Description of the task:
The full set of entries is to be returned word for word.

Saved data entries
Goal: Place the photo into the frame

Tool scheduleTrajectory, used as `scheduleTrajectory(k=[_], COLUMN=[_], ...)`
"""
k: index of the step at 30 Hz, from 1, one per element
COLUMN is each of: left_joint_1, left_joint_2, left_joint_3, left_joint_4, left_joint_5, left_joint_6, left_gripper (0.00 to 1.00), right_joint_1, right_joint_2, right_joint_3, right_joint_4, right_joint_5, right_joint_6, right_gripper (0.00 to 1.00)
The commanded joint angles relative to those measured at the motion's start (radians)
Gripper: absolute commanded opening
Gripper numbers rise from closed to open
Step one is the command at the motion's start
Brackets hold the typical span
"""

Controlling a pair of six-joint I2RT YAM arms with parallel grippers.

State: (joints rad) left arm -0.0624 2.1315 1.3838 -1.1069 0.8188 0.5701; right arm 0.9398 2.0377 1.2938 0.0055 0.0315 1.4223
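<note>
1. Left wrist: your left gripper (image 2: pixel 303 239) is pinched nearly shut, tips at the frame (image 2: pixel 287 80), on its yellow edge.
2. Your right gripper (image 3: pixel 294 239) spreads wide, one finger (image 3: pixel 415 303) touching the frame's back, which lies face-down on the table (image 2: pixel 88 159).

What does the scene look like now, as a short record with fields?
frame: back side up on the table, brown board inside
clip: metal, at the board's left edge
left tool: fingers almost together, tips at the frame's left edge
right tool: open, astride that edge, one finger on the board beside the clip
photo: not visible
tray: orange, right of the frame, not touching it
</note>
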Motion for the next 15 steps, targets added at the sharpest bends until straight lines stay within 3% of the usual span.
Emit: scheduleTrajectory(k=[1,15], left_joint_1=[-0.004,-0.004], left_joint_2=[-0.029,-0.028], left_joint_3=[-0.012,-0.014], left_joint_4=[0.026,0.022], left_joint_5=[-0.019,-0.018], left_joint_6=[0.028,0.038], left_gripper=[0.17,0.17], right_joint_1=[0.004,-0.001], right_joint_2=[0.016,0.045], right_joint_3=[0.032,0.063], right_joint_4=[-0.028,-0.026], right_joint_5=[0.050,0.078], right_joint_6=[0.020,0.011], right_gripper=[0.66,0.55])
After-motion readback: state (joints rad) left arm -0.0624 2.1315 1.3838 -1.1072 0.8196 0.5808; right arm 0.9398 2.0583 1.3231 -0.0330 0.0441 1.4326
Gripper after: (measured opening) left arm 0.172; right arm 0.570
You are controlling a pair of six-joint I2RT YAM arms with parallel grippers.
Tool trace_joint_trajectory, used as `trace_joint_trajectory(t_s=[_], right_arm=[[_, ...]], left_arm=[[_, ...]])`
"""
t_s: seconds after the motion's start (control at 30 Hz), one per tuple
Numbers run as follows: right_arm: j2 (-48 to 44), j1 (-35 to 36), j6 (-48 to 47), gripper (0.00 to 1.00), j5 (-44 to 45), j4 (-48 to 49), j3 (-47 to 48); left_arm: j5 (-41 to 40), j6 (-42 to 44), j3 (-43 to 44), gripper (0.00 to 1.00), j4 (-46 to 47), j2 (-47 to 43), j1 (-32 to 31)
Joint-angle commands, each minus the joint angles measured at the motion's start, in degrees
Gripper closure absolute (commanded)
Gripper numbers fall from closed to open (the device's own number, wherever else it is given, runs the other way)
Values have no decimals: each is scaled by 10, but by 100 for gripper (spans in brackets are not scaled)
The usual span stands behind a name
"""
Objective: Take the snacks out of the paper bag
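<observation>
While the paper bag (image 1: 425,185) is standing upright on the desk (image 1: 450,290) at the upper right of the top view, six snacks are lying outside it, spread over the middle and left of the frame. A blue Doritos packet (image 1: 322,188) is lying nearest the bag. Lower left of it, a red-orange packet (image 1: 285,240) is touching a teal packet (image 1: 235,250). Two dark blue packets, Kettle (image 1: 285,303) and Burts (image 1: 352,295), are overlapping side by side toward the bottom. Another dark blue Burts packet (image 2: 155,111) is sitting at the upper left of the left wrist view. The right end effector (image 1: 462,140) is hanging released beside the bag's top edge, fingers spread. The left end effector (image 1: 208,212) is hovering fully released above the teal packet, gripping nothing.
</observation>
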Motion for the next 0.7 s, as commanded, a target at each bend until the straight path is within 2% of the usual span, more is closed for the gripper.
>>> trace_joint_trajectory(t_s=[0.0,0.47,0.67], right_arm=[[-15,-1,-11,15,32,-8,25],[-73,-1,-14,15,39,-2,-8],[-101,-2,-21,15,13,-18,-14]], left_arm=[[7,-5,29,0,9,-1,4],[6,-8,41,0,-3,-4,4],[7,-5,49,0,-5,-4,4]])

Task solution:
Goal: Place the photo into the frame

Tool scheduleTrajectory, used as `scheduleTrajectory(k=[_], COLUMN=[_], ...)`
"""
k: index of the step at 30 Hz, from 1, one per element
COLUMN is each of: left_joint_1, left_joint_2, left_joint_3, left_joint_4, left_joint_5, left_joint_6, left_gripper (0.00 to 1.00), right_joint_1, right_joint_2, right_joint_3, right_joint_4, right_joint_5, right_joint_6, right_gripper (0.00 to 1.00)
The commanded joint angles relative to those measured at the motion's start (radians)
Gripper: absolute commanded opening
Gripper numbers rise from closed to open
Step one is the command at the motion's start
Brackets hold the typical span
"""

Controlling a pair of six-joint I2RT YAM arms with parallel grippers.

State: (joints rad) left arm -0.0624 2.1315 1.3838 -1.1069 0.8188 0.5701; right arm 0.9398 2.0377 1.2938 0.0055 0.0315 1.4223
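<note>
1. Left wrist: your left gripper (image 2: pixel 303 239) is pinched nearly shut, tips at the frame (image 2: pixel 287 80), on its yellow edge.
2. Your right gripper (image 3: pixel 294 239) spreads wide, one finger (image 3: pixel 415 303) touching the frame's back, which lies face-down on the table (image 2: pixel 88 159).

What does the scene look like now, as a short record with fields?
frame: back side up on the table, brown board inside
clip: metal, at the board's left edge
left tool: fingers almost together, tips at the frame's left edge
right tool: open, astride that edge, one finger on the board beside the clip
photo: not visible
tray: orange, right of the frame, not touching it
</note>
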Motion for the next 15 steps, targets added at the sharpest bends until straight lines stay within 3% of the usual span.
Emit: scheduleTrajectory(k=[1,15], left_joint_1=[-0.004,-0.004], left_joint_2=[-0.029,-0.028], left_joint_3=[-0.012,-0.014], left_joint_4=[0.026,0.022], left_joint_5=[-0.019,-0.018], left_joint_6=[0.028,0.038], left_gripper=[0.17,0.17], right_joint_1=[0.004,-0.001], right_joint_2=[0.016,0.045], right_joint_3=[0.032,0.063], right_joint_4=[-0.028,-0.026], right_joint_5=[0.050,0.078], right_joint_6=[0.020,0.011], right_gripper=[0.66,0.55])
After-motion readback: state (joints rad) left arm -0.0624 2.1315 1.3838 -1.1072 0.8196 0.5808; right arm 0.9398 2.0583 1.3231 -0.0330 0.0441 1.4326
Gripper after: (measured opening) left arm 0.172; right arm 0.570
You are controlling a pair of six-joint I2RT YAM arms with parallel grippers.
Tool trace_joint_trajectory, used as `trace_joint_trajectory(t_s=[_], right_arm=[[_, ...]], left_arm=[[_, ...]])`
"""
t_s: seconds after the motion's start (control at 30 Hz), one per tuple
Numbers run as follows: right_arm: j2 (-48 to 44), j1 (-35 to 36), j6 (-48 to 47), gripper (0.00 to 1.00), j5 (-44 to 45), j4 (-48 to 49), j3 (-47 to 48); left_arm: j5 (-41 to 40), j6 (-42 to 44), j3 (-43 to 44), gripper (0.00 to 1.00), j4 (-46 to 47), j2 (-47 to 43), j1 (-32 to 31)
Joint-angle commands, each minus the joint angles measured at the motion's start, in degrees
Gripper closure absolute (commanded)
Gripper numbers fall from closed to open (the device's own number, wherever else it is given, runs the other way)
Values have no decimals: each is scaled by 10, but by 100 for gripper (spans in brackets are not scaled)
The usual span stands behind a name
"""
Objective: Take the snacks out of the paper bag
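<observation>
While the paper bag (image 1: 425,185) is standing upright on the desk (image 1: 450,290) at the upper right of the top view, six snacks are lying outside it, spread over the middle and left of the frame. A blue Doritos packet (image 1: 322,188) is lying nearest the bag. Lower left of it, a red-orange packet (image 1: 285,240) is touching a teal packet (image 1: 235,250). Two dark blue packets, Kettle (image 1: 285,303) and Burts (image 1: 352,295), are overlapping side by side toward the bottom. Another dark blue Burts packet (image 2: 155,111) is sitting at the upper left of the left wrist view. The right end effector (image 1: 462,140) is hanging released beside the bag's top edge, fingers spread. The left end effector (image 1: 208,212) is hovering fully released above the teal packet, gripping nothing.
</observation>
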Motion for the next 0.7 s, as commanded, a target at each bend until the straight path is within 2% of the usual span, more is closed for the gripper.
>>> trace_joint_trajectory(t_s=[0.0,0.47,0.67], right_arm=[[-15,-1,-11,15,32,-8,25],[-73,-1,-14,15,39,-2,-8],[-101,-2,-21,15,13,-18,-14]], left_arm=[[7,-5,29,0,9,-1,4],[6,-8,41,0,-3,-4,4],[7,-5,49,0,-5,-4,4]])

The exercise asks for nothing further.